Data Structures

Why Memory Layout Matters

A language runtime’s data structures are not abstract types — they are concrete memory layouts that the compiler’s code generator must understand precisely. When the LLVM backend emits code to read the length of a list, it generates a load i64, ptr %list_ptr at offset 0. When it emits code to check whether a string is SSO, it loads byte 23 and tests the high bit. Every field offset, every alignment constraint, and every encoding convention must be agreed upon by both the code generator and the runtime. A mismatch of even one byte means corruption.

This is the fundamental constraint that shapes runtime data structure design: the layouts must be C-ABI compatible (#[repr(C)] in Rust), meaning the compiler controls field ordering and padding. They must be small to minimize passing and copying overhead. And they must be self-describing enough that the runtime can operate on them without external metadata — the string must carry its own SSO/heap discriminator, the list must carry its own slice-vs-owned encoding, and the RC header must carry its own allocation size.

This chapter documents the memory layout of every core data type in the Ori runtime: how many bytes each occupies, what lives at each offset, and why the layout was chosen.

RC Header

All heap-allocated, reference-counted objects share a 16-byte header placed before the data pointer.
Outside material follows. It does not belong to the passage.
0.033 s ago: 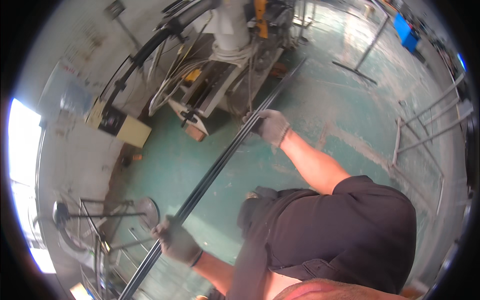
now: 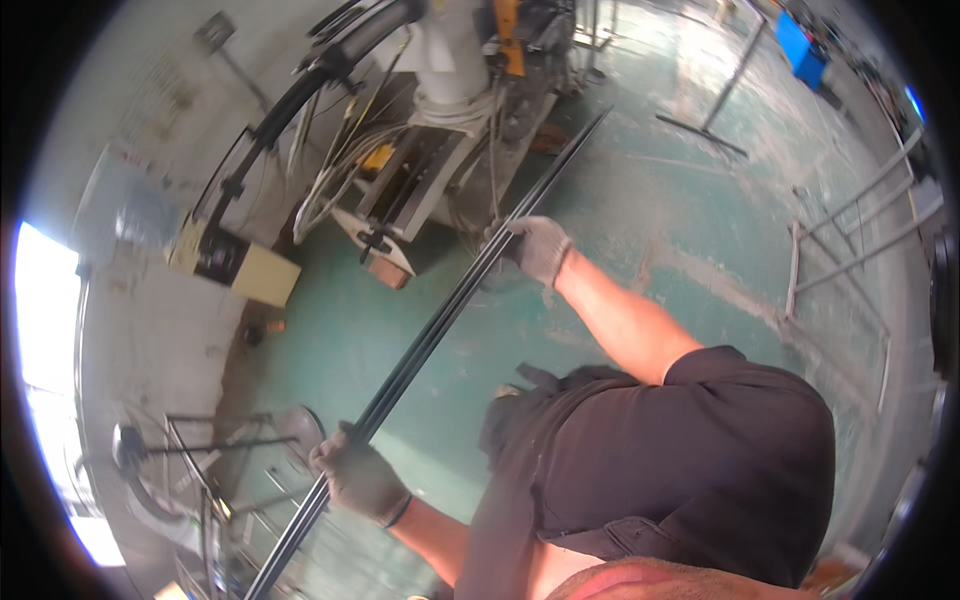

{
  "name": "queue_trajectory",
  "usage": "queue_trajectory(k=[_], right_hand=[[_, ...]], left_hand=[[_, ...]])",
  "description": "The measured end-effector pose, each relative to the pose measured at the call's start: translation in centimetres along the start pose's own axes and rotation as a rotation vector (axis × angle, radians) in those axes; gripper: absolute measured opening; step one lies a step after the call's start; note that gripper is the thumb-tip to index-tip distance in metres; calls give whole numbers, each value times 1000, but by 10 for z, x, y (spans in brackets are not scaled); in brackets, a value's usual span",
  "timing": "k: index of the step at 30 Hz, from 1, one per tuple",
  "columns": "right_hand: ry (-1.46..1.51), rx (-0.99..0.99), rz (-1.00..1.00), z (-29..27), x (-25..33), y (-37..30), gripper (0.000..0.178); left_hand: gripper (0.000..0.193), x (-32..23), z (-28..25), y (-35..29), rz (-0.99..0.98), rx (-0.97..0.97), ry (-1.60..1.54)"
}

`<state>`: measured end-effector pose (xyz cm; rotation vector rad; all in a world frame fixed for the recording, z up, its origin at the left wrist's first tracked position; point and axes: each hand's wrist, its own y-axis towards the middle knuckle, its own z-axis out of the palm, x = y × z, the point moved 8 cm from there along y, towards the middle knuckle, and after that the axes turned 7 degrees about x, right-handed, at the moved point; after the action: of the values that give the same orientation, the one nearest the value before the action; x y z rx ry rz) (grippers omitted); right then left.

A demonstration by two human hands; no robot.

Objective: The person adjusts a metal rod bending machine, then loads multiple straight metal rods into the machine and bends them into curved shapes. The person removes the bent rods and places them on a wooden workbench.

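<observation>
A bundle of several long, thin dark metal bars (image 2: 428, 340) slants across the view, from the lower left up toward the machine. My left hand (image 2: 362, 484), in a grey work glove, is closed around the bars at their lower part. Farther along, my right hand (image 2: 541, 249), gloved the same way, grips them from the right side with its fingers partly hidden behind them. The bars are held above the green floor (image 2: 330, 345), in front of my body. Their lower end runs out of the picture.
Ahead stands a machine with a thick grey column (image 2: 450, 60) and hanging cables. A yellowish box (image 2: 236, 262) is by the left wall. Metal frames with a round disc (image 2: 300, 435) stand lower left; a metal rack (image 2: 850, 240) is at right. A blue container (image 2: 800, 52) is far right.
The view has shifted slightly, so the machine and racks appear a little farther left. Both hands keep their hold on the bars, with hardly any movement.
</observation>
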<state>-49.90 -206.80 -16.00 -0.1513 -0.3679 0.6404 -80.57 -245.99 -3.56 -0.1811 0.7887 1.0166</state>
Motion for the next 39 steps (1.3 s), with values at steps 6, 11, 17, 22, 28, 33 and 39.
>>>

This header is the foundation of the entire memory management system — every list buffer, map buffer, set buffer, and heap string buffer begins with this header.

flowchart LR
    subgraph Allocation ["RC-Managed Allocation"]
        direction LR
        DS["data_size
        i64 · 8 bytes
        offset: base + 0"]
        SC["strong_count
        i64 · 8 bytes
        offset: base + 8"]
        UD["User Data
        variable length
        offset: base + 16"]
    end

    DS --> SC --> UD

    classDef native fill:#5c3a1e,stroke:#f59e0b,color:#fef3c7
    class DS,SC,UD native
FieldOffset from data_ptrSizeDescription
data_size-168 bytesUser data size in bytes
strong_count-88 bytesReference count (atomic i64)

The critical design choice: ori_rc_alloc returns a pointer to the user data, not the allocation base. All RC operations recover the header by subtracting from the data pointer. This means data pointers can be passed to C FFI without offset adjustment, and the common operation (accessing data) requires no arithmetic.
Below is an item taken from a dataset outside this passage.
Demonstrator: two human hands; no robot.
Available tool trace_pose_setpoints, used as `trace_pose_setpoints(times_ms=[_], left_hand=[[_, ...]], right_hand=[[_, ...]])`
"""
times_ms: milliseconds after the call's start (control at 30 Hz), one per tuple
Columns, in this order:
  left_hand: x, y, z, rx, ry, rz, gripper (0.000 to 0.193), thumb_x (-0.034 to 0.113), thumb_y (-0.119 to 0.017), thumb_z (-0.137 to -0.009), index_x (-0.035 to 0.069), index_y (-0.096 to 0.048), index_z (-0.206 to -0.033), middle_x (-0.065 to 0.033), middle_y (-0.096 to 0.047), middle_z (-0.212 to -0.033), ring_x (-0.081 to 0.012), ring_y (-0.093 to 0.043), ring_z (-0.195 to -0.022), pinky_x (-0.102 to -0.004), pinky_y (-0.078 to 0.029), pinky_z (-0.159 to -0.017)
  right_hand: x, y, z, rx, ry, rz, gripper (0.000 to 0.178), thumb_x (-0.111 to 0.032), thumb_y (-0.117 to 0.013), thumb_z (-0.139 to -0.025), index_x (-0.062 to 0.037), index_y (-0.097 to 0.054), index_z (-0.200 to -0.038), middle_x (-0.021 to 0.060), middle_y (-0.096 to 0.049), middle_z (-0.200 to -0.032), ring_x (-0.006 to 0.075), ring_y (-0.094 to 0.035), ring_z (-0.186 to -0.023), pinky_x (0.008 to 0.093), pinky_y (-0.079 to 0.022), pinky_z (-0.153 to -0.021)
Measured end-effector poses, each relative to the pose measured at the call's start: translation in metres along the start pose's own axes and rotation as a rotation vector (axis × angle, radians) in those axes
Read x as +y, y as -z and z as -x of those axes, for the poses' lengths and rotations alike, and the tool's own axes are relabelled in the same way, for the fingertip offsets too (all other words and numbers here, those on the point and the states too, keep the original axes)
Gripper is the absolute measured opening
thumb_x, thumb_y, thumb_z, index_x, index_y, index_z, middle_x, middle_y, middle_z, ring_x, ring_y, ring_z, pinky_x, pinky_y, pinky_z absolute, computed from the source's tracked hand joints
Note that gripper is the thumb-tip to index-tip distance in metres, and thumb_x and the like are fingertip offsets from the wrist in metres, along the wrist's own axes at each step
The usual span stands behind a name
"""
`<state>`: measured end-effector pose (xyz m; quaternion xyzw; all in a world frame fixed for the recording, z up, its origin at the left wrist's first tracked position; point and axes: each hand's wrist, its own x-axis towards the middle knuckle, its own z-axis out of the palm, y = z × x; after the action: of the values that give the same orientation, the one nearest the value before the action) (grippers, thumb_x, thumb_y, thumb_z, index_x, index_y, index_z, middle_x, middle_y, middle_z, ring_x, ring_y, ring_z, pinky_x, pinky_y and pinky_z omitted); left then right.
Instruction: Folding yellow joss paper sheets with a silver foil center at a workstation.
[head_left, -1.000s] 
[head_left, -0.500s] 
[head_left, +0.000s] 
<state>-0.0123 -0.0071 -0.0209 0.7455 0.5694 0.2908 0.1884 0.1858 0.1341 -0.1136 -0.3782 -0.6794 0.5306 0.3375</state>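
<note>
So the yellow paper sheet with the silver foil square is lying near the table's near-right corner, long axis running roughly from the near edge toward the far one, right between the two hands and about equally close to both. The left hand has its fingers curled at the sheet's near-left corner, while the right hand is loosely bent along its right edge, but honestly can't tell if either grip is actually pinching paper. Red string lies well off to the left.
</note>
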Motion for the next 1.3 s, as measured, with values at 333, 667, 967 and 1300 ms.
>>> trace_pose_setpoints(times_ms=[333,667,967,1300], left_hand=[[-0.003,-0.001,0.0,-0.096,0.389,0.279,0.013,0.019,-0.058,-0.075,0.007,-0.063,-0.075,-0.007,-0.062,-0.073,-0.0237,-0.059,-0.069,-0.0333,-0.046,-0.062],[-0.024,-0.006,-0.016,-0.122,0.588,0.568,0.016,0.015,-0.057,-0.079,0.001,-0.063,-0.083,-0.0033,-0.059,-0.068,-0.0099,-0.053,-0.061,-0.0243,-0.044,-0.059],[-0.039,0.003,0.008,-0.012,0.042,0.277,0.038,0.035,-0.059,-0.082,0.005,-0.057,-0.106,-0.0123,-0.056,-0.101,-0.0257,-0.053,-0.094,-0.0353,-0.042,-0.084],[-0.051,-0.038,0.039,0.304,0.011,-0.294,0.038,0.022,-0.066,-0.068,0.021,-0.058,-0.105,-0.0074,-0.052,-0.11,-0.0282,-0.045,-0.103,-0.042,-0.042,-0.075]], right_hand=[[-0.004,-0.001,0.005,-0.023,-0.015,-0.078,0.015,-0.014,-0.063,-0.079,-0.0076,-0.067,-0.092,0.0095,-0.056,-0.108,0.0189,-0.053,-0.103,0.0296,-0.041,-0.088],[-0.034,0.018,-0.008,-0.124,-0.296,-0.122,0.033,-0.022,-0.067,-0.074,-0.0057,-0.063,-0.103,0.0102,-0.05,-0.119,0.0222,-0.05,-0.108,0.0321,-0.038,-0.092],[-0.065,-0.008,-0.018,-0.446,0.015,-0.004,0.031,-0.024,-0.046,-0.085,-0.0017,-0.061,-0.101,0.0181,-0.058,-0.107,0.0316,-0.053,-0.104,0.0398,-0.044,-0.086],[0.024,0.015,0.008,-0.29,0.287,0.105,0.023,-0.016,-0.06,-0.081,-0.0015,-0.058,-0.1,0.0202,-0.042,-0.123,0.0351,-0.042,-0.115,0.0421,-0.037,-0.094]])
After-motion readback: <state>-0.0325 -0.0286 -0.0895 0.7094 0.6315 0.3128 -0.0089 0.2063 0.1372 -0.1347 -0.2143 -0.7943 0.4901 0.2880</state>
Header size is RC_HEADER_SIZE = 16. Minimum alignment is 8 bytes, ensuring strong_count is naturally aligned for atomic operations on all architectures.

OriList

OriList is a 24-byte #[repr(C)] struct representing a dynamic array:

FieldOffsetSizeDescription
len08 bytesNumber of elements
cap88 bytesCapacity (negative = seamless slice)
data168 bytesPointer to RC-managed buffer (or null)
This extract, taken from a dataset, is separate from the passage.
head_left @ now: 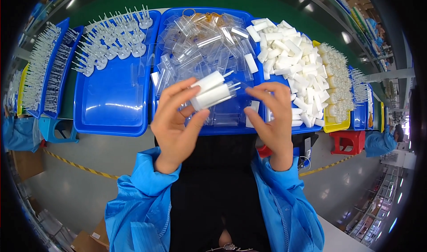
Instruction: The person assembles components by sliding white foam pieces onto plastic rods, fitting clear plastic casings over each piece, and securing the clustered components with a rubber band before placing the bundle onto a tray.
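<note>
My left hand (174, 118) holds a pair of white foam pieces (212, 94) between thumb and fingers. Thin white prongs (233, 86) stick out of their right ends. To the right, my right hand (272, 114) has thumb and forefinger apart, close to the prong tips, and grips nothing that I can see. Both hands are above the near part of a blue tray (209, 129) of clear plastic sleeves (195, 45). On the right, a heap of white foam blocks (291, 56) fills another blue tray (302, 129).
A left-hand blue tray (111, 126) has white pronged parts (118, 38) at its back. More pronged parts (40, 69) fill narrow trays farther left. A yellow tray (336, 127) holds pale pieces. Red (347, 141) and blue (58, 129) stools and two people in blue stand at the sides.
</note>
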The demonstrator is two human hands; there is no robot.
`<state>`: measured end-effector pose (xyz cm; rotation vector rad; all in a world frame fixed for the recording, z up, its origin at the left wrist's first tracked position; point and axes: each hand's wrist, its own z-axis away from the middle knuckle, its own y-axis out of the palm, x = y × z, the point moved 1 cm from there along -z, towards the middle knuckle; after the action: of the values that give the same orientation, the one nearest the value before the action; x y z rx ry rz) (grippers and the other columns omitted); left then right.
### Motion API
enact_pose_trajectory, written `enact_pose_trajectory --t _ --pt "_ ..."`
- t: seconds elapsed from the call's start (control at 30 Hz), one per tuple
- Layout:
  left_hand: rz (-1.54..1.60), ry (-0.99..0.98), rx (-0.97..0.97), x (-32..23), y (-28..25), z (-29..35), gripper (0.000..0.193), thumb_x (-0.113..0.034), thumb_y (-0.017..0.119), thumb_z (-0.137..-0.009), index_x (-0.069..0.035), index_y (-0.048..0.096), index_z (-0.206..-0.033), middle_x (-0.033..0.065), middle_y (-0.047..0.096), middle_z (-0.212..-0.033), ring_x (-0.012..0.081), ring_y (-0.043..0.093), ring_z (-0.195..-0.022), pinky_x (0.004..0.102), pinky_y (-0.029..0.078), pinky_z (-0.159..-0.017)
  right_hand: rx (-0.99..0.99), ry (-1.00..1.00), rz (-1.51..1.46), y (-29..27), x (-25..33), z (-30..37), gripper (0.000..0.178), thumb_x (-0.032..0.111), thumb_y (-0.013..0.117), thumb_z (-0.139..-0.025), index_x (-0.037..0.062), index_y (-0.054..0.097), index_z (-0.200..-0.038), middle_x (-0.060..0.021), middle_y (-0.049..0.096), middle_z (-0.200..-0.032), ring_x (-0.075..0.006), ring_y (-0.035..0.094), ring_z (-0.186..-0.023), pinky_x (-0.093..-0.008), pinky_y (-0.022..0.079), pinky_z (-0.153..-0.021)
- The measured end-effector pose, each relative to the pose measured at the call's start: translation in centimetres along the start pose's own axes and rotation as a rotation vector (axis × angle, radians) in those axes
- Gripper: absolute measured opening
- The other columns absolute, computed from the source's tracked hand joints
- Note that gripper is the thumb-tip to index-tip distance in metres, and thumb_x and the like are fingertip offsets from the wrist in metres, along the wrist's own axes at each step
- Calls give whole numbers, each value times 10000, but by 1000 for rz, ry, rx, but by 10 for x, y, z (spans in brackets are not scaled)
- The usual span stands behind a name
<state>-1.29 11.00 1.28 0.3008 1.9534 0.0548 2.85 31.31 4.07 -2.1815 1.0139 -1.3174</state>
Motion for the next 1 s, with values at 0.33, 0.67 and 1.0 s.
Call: enact_pose_trajectory --t 0.33,0.67,1.0 --pt "259 -152 -41 7 -11 2 258 9 716 -824 17 602 -1056 176 538 -1226 277 540 -1188 395 479 -967 224 71 102 12 -10 8 245 50 706 -751 71 615 -978 -57 622 -1002 -262 562 -1043 -421 283 -1016" --pt "61 100 -3 -6 2 6 180 40 738 -791 13 619 -924 161 515 -1167 336 569 -1163 406 581 -874 -31 176 -894 8 -9 16 123 12 578 -893 3 569 -1016 -132 618 -1027 -203 580 -982 -312 435 -882" --pt "5 101 -69 8 0 6 196 42 746 -785 19 614 -928 167 515 -1169 338 572 -1155 402 563 -892 110 -52 -37 18 -9 11 216 -1 684 -764 13 652 -977 -120 631 -916 -281 591 -892 -341 452 -784"
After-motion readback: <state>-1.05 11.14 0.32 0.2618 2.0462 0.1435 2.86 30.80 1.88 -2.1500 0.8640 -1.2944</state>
Elements are stored contiguously at data + index * elem_size. The element size is not stored in the struct — it is always passed as a parameter to runtime functions. This keeps the struct at 24 bytes and avoids redundancy (the compiler knows the element size at every call site).

Buffer Layout

flowchart LR
    subgraph Stack ["Stack: OriList (24 bytes)"]
        direction LR
        Len["len: 3"]
        Cap["cap: 4"]
        Data["data →"]
    end

    subgraph Heap ["Heap: RC Allocation"]
        direction LR
        H1["data_size
        32 bytes"]
        H2["strong_count
        1"]
        E0["elem[0]
        10"]
        E1["elem[1]
        20"]
        E2["elem[2]
        30"]
        EU["(unused)"]
    end

    Data --> E0

    classDef native fill:#5c3a1e,stroke:#f59e0b,color:#fef3c7
    classDef interpreter fill:#1a4731,stroke:#34d399,color:#d1fae5

    class Len,Cap,Data native
    class H1,H2 interpreter
    class E0,E1,E2,EU native

Empty List

OriList { len: 0, cap: 0, data: null }

No allocation occurs for empty lists. ori_rc_inc(null) and ori_rc_dec(null) are no-ops. The first element insertion triggers an allocation with MIN_COLLECTION_CAPACITY = 4.

Seamless Slices

List slices reuse the OriList struct with a special encoding in cap:

cap >= 0:  regular list (cap is element capacity)
cap <  0:  seamless slice
           bit 63 = 1 (SLICE_FLAG = i64::MIN)
           bits 0-62 = byte offset from original allocation's data start

The slice’s data pointer points directly into the original buffer at the first slice element. To find the original allocation’s data pointer for RC operations:

original_data = slice_data - byte_offset
RC header at original_data - 16
flowchart LR
    subgraph SliceStack ["Stack: Slice OriList (24 bytes)"]
        direction LR
        SLen["len: 2"]
        SCap["cap: SLICE_FLAG|8"]
        SData["data →"]
    end

    subgraph OrigHeap ["Heap: Original Allocation (shared)"]
        direction LR
        OH1["data_size
        32"]
        OH2["count
        2"]
        OE0["elem[0]
        10"]
        OE1["elem[1]
        20"]
        OE2["elem[2]
        30"]
        OEU["(unused)"]
    end

    SData --> OE1

    classDef native fill:#5c3a1e,stroke:#f59e0b,color:#fef3c7
    classDef interpreter fill:#1a4731,stroke:#34d399,color:#d1fae5

    class SLen,SCap,SData native
    class OH1,OH2 interpreter
    class OE0,OE1,OE2,OEU native

Properties of seamless slices:

  • len gives the slice length as usual
  • data gives direct access to the slice elements (no offset calculation for reads)
  • RC operations go through the original buffer via slice_original_data
  • COW on a slice always takes the slow path (allocates an independent buffer)
  • Slices of slices accumulate the byte offset to always point back to the root allocation

Allocation Functions

FunctionPurpose
ori_list_alloc_dataAllocate RC-managed buffer for cap * elem_size bytes
ori_list_box_newWrap {len, cap, data} in an RC-managed OriList
ori_list_newAllocate both OriList struct and data buffer (AOT mode)
ori_list_freeFree a heap-allocated OriList struct (from ori_list_new)
ori_list_free_dataFree the data buffer only (stack-struct lists)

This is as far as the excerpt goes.